Olivier Berruyer: Você também tem uma frase muito bonita que quero citar. Você diz: “o estado corporativo procura incutir em nós a indiferença ao destino dos outros e o culto a nós mesmos. Para sufocar a compaixão, ele apela tanto aos prazeres quanto ao medo. A cultura e a propaganda de massa procuram erradicar a resistência, esta capacidade de dizer não. » Num sistema deste tipo, como podemos lutar contra ele? Saber que obviamente as empresas, as grandes empresas, não vão querer reformas.

Chris Hedges : Bem, foi isso que o poder corporativo fez, o que a sociedade de consumo conseguiu realizar ao reorientar toda a energia dos indivíduos na adoração de si mesmo e na celebração de valores prejudiciais de auto-adoração. Então, como podemos alcançar o sucesso nesta sociedade? Pela manipulação dos outros, pelas mentiras, pela falta de empatia, pela sede de poder. Se você assistir reality shows, todos os valores que lá são promovidos... E ao promover esses valores, destruímos qualquer possibilidade de solidariedade coletiva de qualquer forma. E, claro, nós, como indivíduos comuns, o nosso único poder é exercido através do colectivo.

E isto cria uma forma de clima político e cultural onde nos tornamos cúmplices do nosso próprio enfraquecimento. Buscamos identidade através das marcas. Somos obcecados pelas mídias sociais e por nós mesmos. Qualquer um pode se tornar sua própria celebridade agora. É um pouco como “Minha Vida: o filme”. Todas essas influências muito prejudiciais penetraram em nossa vida diária. Mesmo quando você está andando por uma rua de Paris, você está cercado por selfies, pessoas ou influenciadores posando para selfies. Por si só, isto é ainda pior do que ser privado da capacidade de dizer “não”. Isso equivale a ser privado da capacidade de simplesmente fazer perguntas cuja resposta poderia ser “não”.

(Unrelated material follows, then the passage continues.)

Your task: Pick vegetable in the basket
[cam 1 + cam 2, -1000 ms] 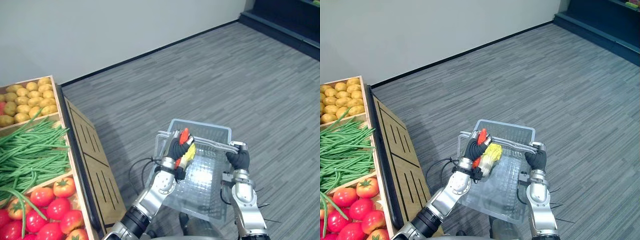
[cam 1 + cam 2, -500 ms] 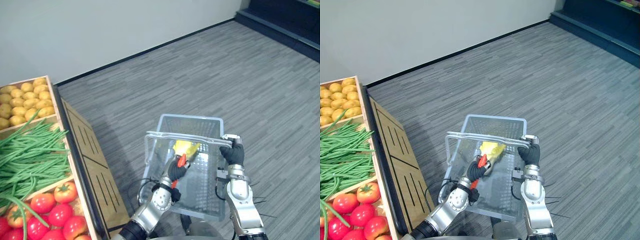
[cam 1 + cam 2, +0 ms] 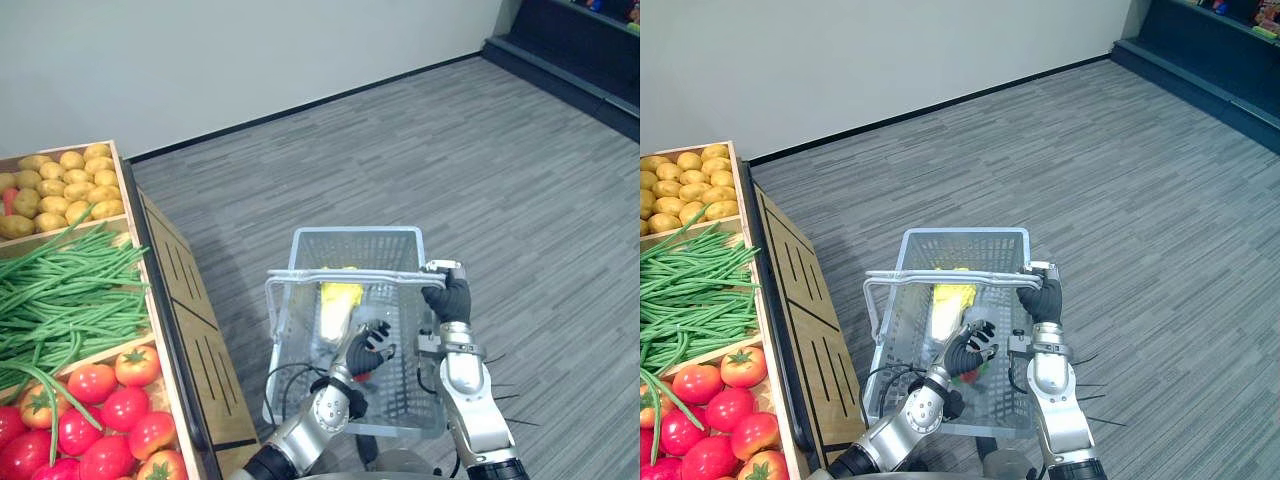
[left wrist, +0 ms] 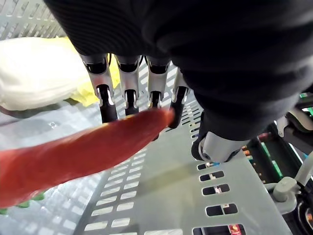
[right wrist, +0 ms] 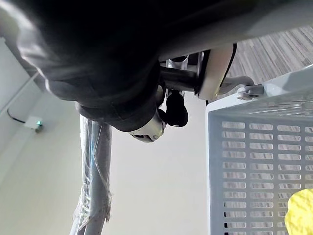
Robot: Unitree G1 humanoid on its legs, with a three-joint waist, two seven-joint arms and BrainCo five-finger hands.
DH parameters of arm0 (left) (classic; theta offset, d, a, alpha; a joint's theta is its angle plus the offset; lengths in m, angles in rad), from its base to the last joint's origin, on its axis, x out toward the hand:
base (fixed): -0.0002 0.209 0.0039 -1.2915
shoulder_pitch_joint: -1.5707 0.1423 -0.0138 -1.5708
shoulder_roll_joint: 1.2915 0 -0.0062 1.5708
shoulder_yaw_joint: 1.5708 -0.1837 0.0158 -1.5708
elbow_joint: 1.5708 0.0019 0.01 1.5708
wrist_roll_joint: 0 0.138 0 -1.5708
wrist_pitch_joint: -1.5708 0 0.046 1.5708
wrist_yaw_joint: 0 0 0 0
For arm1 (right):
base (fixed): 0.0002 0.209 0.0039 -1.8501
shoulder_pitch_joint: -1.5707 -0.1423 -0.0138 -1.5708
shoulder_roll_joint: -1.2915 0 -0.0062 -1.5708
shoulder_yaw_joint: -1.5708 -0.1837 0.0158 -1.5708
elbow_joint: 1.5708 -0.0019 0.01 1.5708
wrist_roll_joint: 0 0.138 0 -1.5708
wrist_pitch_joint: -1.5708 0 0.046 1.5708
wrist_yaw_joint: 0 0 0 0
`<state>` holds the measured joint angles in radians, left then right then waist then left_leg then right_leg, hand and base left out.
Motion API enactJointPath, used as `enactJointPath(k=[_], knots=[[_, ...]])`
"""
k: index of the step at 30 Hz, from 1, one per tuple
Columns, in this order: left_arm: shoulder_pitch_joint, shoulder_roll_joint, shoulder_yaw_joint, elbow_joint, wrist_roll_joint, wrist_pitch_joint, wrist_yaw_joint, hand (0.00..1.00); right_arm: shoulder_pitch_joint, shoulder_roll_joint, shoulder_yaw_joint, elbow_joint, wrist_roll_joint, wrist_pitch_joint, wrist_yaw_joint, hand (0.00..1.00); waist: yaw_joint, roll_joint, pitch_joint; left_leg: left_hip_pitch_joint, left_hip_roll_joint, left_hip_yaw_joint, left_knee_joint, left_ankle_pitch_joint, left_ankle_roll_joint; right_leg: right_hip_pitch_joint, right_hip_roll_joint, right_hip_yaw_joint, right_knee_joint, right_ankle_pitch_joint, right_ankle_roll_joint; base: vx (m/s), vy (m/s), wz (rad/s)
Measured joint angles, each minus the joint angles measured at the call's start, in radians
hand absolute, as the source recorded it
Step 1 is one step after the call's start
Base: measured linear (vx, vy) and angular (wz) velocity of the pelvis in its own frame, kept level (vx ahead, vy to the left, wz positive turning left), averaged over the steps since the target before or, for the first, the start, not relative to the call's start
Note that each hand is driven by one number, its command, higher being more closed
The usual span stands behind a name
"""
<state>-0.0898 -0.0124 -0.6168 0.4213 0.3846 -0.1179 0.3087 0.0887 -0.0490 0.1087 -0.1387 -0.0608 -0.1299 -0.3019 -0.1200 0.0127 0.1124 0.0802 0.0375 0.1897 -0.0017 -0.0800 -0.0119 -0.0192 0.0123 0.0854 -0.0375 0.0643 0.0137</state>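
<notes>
Floor [image 3: 470,150]: grey plank-patterned carpet, running up to a pale wall.
Wooden stand [image 3: 190,330]: on the robot's left, with slatted side panels and three open sections.
Green beans [image 3: 60,295]: heaped in the middle section, a few pods trailing over the divider towards the tomatoes.
Tomatoes [image 3: 95,415]: red, in the nearest section.
Potatoes [image 3: 60,185]: yellow, in the farthest section.
Basket [image 3: 355,233]: pale perforated plastic, held off the floor in front of the robot, just beside the stand.
Handle [image 3: 340,273]: raised, crossing over the basket from side to side.
Yellow leafy vegetable [image 3: 338,305]: lies on the basket floor towards the far end, under the handle; it has a white base and yellow leaves.
Right hand [image 3: 446,299]: fingers curled tight round the right end of the handle, carrying the basket.
Left hand [image 3: 368,340]: reaches down inside the basket, near its front; its fingers [image 4: 106,105] are straight and spread, the thumb apart, holding nothing.
Red vegetable [image 4: 83,154]: long and tapering, possibly a chilli, though the close view does not settle it. It lies on the basket floor with its narrow end touching the left hand's fingertips, just beside the yellow leafy vegetable.
</notes>
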Motion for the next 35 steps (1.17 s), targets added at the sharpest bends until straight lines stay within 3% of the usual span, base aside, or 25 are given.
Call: enactJointPath(k=[10, 17, 25, 35], knots=[[0.115, 0.05, 0.158, -0.309, -0.073, -0.027, -0.038, 0.0, 0.034, -0.001, -0.233, 0.021, -0.006, 0.001, -0.031, 1.0, 0.023, 0.006, -0.011, 0.007, -0.009, -0.038, -0.003, 0.005, 0.007, 0.029, -0.011, -0.034, -0.001, -0.009, 0.012, -0.02, 0.019, 0.11], [0.247, 0.078, 0.248, -0.458, -0.26, -0.055, -0.133, 0.0, 0.036, -0.004, -0.355, 0.024, -0.007, 0.012, -0.047, 1.0, 0.027, 0.007, -0.019, 0.013, -0.015, -0.054, -0.025, 0.02, 0.01, 0.034, -0.019, -0.057, 0.0, -0.011, 0.015, 0.0, 0.015, 0.09], [0.311, 0.076, 0.454, -0.444, -0.304, -0.064, -0.128, 0.0, 0.121, 0.002, -0.453, 0.086, 0.012, 0.022, -0.045, 1.0, 0.047, 0.013, -0.044, 0.024, -0.019, -0.078, -0.034, 0.019, 0.009, 0.05, -0.029, -0.09, 0.017, -0.032, 0.022, -0.01, 0.009, 0.13], [0.341, 0.072, 0.649, -0.216, -0.291, -0.023, -0.112, 0.0, 0.184, 0.003, -0.465, 0.221, 0.051, 0.017, 0.024, 1.0, 0.08, 0.001, -0.07, 0.026, -0.019, -0.071, -0.029, 0.005, 0.017, 0.051, -0.034, -0.104, 0.032, -0.042, 0.018, 0.0, 0.005, 0.02]])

Olivier Berruyer: Para concluir, gostaria de citar uma última de suas belíssimas frases, você diz: “as pessoas medíocres que escondem seu sentimento de inutilidade e de vazio sob a máscara do poder e da ilusão, tentando impor sua ideologia perniciosa, o medo acima de tudo…” alguma coisa. O que eles tanto temem?

Chris Hedges : Os que eles mais temem são aqueles que falam a linguagem do amor, porque o amor é a antítese da objetificação dos seres humanos, da manipulação dos seres humanos, da ideia de que os seres humanos são uma matéria-prima que pode ser usada para obter lucros . Por exemplo, nos Estados Unidos, se você é pobre, ou pertence a uma minoria étnica, ou se vive numa área urbana desfavorecida, o seu corpo não tem valor para o Estado. Mas trancado numa jaula, você pode gerar US$ 50 mil ou US$ 60 mil por ano em lucros para prisões, companhias telefônicas, agenciadores ou até mesmo para a indústria médica.

Então, tudo está privatizado agora nas prisões americanas. Esta é a linguagem da exploração. E aqueles que falam a linguagem do amor, aqueles que acreditam que devemos investir nas pessoas e não em sistemas que visam controlá-las, posicionando-se a favor da primazia ou mesmo da santidade dos outros, encontram-se diametralmente opostos a estes poderes do dinheiro. .

Olivier Berruyer: Chegamos ao final desta entrevista. Muito obrigado, foi realmente um grande prazer, uma oportunidade tê-lo em Paris, na Europa, já que veio apoiar a família de Julian Assange. Vou fazer a nossa pergunta tradicional. O que é algo que poucas pessoas sabem e que merece ser conhecido por todos?

Chris Hedges : Que o pior mal é aquele que carregamos dentro de nós. Não é externo. E se não tivermos consciência deste mal, faremos o mal em nome do bem.